Les abus fiscaux coûtent chaque année plus de 427 milliards de dollars américains aux différents Etats du monde, d’après une étude d’une envergure sans précédent sur la justice fiscale. Plus de la moitié de cette somme considérable représente les bénéfices transférés par des multinationales vers des paradis fiscaux, l’autre correspond à l’évasion fiscale de particuliers. D’après les chercheurs, ces résultats confirment une réalité sans équivoque : le système fiscal international est programmé pour faire primer les intérêts des entreprises et des individus les plus fortunés sur les besoins de l’ensemble de la société. Un rapport historique fait la clarté sur cette spoliation organisée de la richesse collective.
Alors que la pandémie et ses conséquences creusent chaque jour le déficit de nombreux pays du monde, le gouffre financier représenté par les abus fiscaux est pour la première fois documenté précisément à l’échelle du globe par un organisme indépendant. Le State of Tax Justice 2020 est en effet la première édition d’un rapport annuel publié par le Tax Justice Network, en collaboration avec d’autres organisations actives dans la promotion de la transparence et la justice fiscales, comme l’Internationale des Services Publics et l’Alliance Mondiale pour la Justice Fiscale.
Des données publiées pour la première fois
Les études précédentes s’intéressant aux abus en matière d’impôt sur les sociétés se sont heurtées à une opacité considérable, liée au secret financier entourant les affaires fiscales des multinationales. L’année 2020 marque un tournant historique à cet égard, avec la publication par l’Organisation de coopération et de développement économique (OCDE) de nombreuses données déclarées par les multinationales aux autorités fiscales des différents pays. L’OCDE s’était longtemps opposée à cette mesure, mais les nombreuses campagnes de transparence, menées notamment par le Tax Justice Network, ont finalement amené le G20 à exiger la collecte de ces données.
C’est leur mise à disposition du public en juillet 2020 qui a permis aux chercheurs cette analyse approfondie. Si les données des multinationales ont été rendues anonymes, le rapport a pu démontrer que l’évasion fiscale de ces entreprises représente 245 milliards de dollars, soit près de 60% des 427 milliards d’impôts « perdus » au total. D’après les chercheurs, 1,38 trillion de dollars de bénéfices auraient été transférés vers des paradis fiscaux, où les taux d’imposition des sociétés sont extrêmement faibles, voire inexistants. En ce qui concerne l’évasion fiscale privée, qui représente 182 milliards de dollars chaque année, les fraudeurs ont transféré plus de 10 000 milliards de dollars d’actifs financiers à l’étranger.

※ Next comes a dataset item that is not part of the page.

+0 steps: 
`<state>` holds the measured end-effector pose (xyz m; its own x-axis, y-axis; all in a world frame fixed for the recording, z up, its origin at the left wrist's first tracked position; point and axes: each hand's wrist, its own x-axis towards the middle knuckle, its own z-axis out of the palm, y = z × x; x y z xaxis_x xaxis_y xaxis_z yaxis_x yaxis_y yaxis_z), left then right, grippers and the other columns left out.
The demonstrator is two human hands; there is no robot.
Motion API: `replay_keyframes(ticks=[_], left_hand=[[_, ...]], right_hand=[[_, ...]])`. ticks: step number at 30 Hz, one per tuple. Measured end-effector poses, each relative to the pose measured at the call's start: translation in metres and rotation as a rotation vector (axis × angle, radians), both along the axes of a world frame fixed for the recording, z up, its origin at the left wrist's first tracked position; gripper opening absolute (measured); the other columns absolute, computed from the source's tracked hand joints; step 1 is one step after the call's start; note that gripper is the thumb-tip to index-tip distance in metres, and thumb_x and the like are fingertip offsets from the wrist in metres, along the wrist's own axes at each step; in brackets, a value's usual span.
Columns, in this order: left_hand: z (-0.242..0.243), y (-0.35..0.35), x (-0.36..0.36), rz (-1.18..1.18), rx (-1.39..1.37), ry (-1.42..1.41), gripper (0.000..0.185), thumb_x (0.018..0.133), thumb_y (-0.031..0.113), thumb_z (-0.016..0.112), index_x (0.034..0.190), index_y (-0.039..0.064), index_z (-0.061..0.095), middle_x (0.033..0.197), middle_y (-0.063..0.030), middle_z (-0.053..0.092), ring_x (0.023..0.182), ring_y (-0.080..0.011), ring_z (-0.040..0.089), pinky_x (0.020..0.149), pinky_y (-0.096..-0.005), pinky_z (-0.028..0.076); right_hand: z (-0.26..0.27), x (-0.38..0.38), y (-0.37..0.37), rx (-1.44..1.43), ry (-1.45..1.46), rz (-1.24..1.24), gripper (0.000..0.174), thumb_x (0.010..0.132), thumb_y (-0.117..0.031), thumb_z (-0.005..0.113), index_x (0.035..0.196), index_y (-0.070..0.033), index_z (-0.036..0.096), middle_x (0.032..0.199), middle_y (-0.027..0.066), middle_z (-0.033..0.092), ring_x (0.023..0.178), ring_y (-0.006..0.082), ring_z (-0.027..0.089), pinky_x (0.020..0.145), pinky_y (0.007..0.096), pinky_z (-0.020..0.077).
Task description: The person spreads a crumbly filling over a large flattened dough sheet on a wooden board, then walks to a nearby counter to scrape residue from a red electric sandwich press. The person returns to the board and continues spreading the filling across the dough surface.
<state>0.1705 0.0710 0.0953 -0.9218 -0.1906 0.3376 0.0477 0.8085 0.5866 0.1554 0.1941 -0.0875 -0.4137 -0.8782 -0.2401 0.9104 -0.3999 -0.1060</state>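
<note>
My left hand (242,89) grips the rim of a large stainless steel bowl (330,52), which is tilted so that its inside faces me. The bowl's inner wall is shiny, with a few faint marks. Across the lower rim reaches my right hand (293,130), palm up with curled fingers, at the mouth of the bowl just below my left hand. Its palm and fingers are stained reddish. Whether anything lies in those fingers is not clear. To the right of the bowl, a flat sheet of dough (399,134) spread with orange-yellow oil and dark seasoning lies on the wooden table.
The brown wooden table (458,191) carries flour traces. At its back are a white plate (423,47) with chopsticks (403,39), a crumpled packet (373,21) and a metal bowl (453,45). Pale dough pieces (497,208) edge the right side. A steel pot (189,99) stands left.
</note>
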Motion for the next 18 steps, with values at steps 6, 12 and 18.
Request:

Les pays pauvres plus affectés
De fortes disparités existent entre chaque pays, tant au niveau des contributions à l’évasion fiscale qu’en termes de pertes d’impôts. Les États à revenu élevé (selon la classification établie par la Banque Mondiale) perdent ainsi davantage de recettes fiscales que les pays les moins riches. Ces pertes ont pourtant des conséquences bien plus importantes dans ces derniers. En moyenne, elles représentent en effet près de 52% de leur budget de santé publique, alors qu’elles n’équivalent qu’à 8% en moyenne de ce même budget pour les pays à revenu élevé. Ce schéma d’inégalité mondiale est particulièrement frappant lorsque l’on compare les régions du nord et du sud du monde.
Le rapport fournit également la preuve que les principaux responsables de l’évasion fiscale sont les pays les plus riches, qui sont au cœur de l’économie mondiale. Ceux-ci sont à l’origine de 98 % des pertes fiscales totales à l’échelle du globe, soit plus de 419 milliards de dollars d’impôts perdus chaque année. Parmi les cinq juridictions qui y contribuent le plus, on retrouve en première place le territoire britannique des îles Caïmans (responsable à lui seul de 70 milliards de dollars de pertes fiscales annuelles), le Royaume-Uni (42 milliards), les Pays-Bas (plus de 36 milliards), le Luxembourg (27 milliards de dollars) et enfin les États-Unis, avec plus de 23 milliards de dollars de pertes fiscales par an.